Check each line of the material below for "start" and copy those where it appears.

___ Provided data ___

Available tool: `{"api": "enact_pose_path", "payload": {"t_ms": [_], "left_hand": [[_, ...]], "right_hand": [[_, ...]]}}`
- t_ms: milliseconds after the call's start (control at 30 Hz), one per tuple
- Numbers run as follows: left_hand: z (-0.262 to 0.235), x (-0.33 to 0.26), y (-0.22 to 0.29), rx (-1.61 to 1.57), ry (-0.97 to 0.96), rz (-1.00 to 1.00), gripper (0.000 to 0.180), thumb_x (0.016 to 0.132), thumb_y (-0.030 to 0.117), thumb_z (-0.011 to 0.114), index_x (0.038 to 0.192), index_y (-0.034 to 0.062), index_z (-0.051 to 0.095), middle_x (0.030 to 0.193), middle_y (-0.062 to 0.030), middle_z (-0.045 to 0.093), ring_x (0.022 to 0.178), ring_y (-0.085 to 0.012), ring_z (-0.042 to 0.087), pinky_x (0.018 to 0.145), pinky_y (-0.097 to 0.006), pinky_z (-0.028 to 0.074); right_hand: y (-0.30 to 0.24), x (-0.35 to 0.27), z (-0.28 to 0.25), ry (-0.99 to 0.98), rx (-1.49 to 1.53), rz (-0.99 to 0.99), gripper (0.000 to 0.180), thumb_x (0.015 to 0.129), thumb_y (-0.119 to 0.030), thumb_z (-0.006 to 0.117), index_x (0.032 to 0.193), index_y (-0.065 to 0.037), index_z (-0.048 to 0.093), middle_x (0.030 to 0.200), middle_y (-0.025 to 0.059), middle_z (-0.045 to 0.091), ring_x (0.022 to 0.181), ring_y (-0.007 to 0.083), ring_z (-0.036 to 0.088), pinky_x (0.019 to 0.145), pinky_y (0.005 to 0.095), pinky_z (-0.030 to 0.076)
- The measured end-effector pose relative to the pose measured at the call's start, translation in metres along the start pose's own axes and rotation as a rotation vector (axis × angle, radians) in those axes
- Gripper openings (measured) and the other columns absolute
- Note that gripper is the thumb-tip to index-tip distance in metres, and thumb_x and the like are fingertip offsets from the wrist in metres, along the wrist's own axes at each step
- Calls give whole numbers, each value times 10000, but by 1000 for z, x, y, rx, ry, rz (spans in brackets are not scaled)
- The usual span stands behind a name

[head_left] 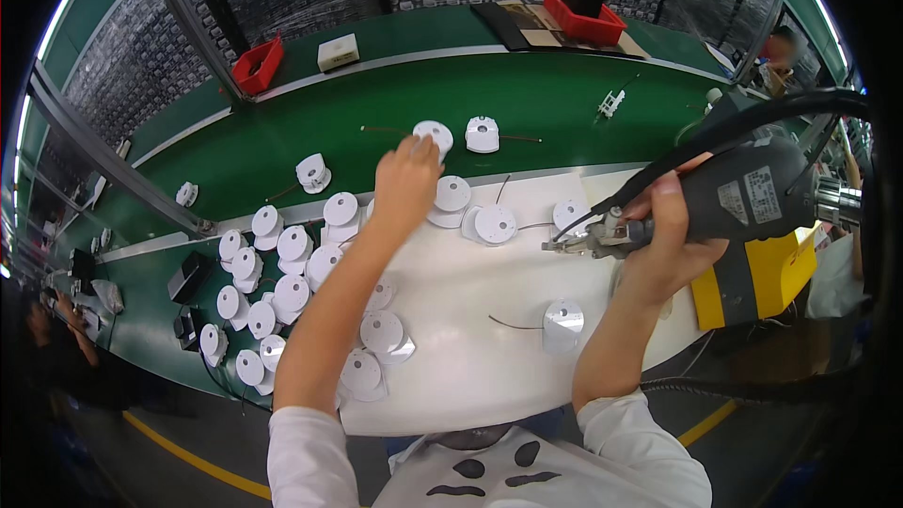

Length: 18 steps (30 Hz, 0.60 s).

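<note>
Left of the left forearm, white round-topped pieces (292,293) crowd together, some overlapping, probably to save room and stay out of the arms' way. The left hand (408,179) reaches ahead onto the green belt (555,103), its fingers meeting the near edge of a white disc piece (435,133); whether they pinch it or only touch it cannot be told. Just right of those fingers sits a white squarish piece (483,135), its lead trailing sideways, perhaps to keep it untangled. Between the hands, a lone disc (496,224) lies on the white worktop (461,320). The right hand (670,237) is wrapped around the front of a black tool (752,193), apparently to steady its metal nose (594,241), which points left.
</note>
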<state>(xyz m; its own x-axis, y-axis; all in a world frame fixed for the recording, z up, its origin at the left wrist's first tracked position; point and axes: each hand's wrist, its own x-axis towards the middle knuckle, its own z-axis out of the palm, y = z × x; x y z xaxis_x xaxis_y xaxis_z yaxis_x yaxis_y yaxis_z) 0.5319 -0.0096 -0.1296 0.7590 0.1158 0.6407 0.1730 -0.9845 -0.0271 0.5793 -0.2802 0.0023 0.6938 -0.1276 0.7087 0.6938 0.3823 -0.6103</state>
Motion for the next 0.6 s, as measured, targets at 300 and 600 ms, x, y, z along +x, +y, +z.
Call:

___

Result for this task
- t_ms: milliseconds after the call's start (control at 30 Hz), one per tuple
- The measured end-effector pose relative to the pose measured at the call's start, translation in metres along the start pose's own axes and rotation as a rotation vector (axis × angle, radians) in those axes

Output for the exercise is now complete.